Collected data →

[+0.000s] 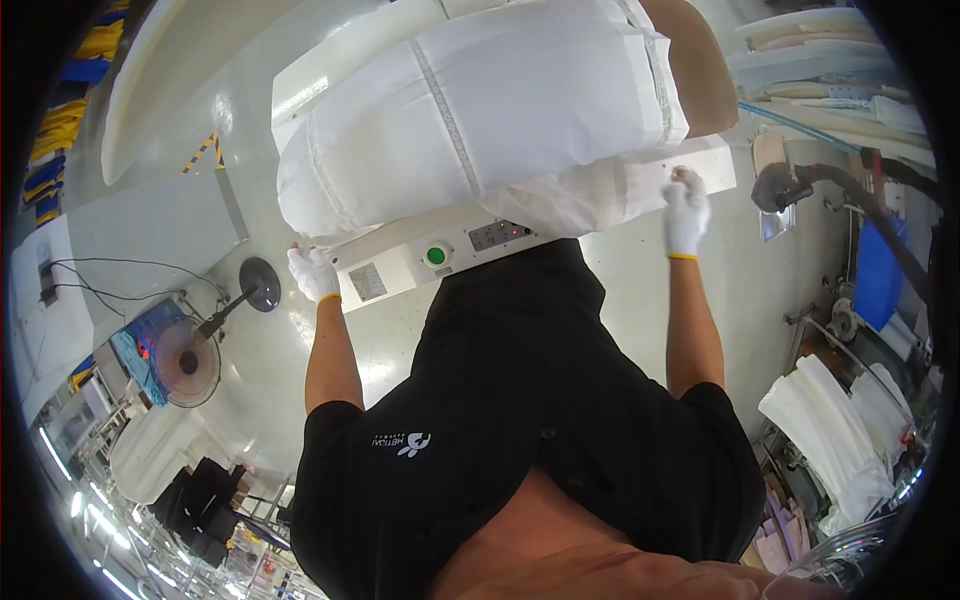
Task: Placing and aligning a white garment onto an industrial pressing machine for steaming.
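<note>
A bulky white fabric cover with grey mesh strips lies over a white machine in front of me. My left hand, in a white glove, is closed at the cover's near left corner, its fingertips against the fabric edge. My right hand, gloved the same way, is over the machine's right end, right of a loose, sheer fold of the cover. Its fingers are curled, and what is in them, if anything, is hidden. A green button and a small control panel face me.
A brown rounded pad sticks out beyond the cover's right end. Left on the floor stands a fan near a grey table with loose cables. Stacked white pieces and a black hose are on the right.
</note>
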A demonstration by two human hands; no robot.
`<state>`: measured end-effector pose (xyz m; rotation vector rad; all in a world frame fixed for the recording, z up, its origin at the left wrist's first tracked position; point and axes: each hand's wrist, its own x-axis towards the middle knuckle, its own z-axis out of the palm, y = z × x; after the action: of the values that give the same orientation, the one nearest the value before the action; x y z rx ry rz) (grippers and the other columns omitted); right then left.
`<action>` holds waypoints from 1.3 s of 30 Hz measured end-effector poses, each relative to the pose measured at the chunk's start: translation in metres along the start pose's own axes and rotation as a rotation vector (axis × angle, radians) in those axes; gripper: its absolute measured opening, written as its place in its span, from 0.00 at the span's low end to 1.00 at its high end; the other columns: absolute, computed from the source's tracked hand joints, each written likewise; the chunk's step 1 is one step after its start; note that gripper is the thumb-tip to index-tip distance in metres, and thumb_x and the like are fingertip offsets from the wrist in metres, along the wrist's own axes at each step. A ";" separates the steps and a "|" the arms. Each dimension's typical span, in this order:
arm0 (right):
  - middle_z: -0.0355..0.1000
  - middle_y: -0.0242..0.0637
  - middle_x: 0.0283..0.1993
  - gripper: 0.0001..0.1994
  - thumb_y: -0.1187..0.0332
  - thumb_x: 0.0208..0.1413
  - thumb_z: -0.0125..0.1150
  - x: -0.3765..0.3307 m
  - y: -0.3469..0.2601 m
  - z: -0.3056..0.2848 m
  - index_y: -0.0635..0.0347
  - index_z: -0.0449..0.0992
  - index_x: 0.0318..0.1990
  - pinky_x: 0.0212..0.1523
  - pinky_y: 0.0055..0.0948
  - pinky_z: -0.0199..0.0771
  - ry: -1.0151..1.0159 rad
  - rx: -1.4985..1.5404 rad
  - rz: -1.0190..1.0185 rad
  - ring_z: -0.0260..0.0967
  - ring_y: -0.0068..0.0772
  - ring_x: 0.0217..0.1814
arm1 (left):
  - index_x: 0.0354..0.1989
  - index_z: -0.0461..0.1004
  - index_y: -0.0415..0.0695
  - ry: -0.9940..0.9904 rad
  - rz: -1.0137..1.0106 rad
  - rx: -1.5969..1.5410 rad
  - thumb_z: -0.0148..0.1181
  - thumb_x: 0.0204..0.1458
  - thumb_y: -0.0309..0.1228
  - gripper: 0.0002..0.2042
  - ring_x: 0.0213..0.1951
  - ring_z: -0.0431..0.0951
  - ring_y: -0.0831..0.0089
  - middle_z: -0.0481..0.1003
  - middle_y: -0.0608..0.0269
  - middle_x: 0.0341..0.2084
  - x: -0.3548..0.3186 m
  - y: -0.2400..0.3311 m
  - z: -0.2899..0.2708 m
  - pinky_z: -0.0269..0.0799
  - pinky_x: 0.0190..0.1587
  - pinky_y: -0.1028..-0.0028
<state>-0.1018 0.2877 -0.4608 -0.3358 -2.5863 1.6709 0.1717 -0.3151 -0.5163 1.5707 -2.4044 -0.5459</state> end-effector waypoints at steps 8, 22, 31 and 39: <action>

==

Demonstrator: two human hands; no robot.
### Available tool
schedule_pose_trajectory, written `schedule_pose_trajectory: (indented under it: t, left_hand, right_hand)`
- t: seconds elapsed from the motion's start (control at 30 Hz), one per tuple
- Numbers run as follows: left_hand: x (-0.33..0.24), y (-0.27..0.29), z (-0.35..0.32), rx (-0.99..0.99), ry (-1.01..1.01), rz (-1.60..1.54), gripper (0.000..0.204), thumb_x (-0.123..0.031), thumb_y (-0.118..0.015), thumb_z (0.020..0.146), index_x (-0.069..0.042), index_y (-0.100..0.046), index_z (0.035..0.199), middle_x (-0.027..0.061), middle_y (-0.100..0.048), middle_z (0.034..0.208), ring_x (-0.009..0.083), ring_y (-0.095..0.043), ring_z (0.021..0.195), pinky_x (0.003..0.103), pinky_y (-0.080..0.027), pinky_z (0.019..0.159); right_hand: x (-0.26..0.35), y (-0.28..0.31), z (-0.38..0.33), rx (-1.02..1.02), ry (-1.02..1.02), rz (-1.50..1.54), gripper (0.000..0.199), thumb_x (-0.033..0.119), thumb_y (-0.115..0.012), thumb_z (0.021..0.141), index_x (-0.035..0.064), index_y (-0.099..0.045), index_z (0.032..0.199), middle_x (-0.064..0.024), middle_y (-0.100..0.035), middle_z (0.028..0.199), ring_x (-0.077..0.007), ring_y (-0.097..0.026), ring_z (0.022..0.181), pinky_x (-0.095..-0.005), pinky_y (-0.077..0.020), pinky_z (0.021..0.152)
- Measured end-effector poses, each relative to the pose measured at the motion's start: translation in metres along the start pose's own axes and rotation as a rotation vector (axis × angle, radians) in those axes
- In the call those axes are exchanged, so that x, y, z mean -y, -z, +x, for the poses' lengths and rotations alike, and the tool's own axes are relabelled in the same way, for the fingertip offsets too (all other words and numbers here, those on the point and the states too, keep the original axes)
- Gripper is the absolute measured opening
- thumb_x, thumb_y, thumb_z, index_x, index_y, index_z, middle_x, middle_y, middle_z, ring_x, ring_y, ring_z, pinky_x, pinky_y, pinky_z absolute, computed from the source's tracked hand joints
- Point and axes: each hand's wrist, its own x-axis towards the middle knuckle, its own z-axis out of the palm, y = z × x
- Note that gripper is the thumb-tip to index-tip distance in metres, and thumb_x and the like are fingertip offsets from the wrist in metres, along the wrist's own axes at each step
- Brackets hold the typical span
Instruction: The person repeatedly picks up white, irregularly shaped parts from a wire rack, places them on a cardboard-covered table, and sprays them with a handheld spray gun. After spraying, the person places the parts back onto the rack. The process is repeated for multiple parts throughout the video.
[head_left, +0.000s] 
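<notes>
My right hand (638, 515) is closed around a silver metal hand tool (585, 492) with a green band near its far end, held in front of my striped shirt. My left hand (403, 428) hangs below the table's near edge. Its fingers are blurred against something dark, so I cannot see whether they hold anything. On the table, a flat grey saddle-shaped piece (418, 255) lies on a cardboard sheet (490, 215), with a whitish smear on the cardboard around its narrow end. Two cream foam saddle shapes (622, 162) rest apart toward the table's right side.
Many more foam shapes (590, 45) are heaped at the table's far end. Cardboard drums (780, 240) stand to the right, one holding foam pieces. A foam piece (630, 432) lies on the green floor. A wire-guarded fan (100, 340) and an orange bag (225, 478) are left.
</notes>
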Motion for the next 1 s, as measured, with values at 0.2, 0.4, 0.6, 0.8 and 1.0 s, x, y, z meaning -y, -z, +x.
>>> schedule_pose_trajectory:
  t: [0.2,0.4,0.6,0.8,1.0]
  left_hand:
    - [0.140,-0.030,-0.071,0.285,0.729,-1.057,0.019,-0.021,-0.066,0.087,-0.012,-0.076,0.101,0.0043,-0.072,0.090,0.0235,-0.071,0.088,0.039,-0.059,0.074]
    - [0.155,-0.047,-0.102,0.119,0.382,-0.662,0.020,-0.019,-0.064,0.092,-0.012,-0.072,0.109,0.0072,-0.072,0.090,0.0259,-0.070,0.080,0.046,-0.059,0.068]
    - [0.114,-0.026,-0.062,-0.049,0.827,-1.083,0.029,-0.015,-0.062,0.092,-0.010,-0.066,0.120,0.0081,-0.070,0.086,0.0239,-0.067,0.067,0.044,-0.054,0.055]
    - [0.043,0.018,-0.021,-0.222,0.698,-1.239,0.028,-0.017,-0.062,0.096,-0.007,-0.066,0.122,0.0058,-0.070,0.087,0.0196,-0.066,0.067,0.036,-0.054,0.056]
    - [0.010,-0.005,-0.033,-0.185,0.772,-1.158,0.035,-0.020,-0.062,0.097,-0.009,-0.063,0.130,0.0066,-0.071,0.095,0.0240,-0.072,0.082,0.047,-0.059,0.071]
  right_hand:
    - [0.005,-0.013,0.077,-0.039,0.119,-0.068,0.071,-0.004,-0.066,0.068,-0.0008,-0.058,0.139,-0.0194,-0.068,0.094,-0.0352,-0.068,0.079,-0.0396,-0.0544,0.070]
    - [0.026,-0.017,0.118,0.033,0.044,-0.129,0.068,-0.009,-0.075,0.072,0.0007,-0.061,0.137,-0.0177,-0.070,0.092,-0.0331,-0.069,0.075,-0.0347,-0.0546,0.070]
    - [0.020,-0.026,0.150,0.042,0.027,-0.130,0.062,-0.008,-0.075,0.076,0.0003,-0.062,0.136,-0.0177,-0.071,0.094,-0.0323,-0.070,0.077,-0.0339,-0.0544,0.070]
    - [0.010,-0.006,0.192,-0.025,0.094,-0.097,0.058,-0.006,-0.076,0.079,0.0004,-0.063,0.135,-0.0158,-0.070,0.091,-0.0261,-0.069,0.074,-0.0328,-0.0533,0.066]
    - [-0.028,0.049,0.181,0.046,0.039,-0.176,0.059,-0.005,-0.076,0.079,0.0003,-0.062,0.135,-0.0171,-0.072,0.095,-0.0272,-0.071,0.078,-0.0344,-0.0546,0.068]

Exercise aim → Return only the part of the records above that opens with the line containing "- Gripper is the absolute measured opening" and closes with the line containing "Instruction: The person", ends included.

The completed task →
- Gripper is the absolute measured opening
- thumb_x, thumb_y, thumb_z, index_x, index_y, index_z, middle_x, middle_y, middle_z, ring_x, ring_y, ring_z, pinky_x, pinky_y, pinky_z absolute, computed from the source's tracked hand joints
- Point and axes: each hand's wrist, its own x-axis towards the middle knuckle, its own z-axis out of the palm, y = z × x
- Note that gripper is the thumb-tip to index-tip distance in metres, and thumb_x and the like are fingertip offsets from the wrist in metres, along the wrist's own axes at each step
- Brackets hold the typical span
Instruction: The person repeatedly picks up white, irregularly shaped parts from a wire rack, places them on a cardboard-covered table, and sprays them with a handheld spray gun. After spraying, the person places the parts back onto the rack. The process is repeated for multiple parts throughout the video.

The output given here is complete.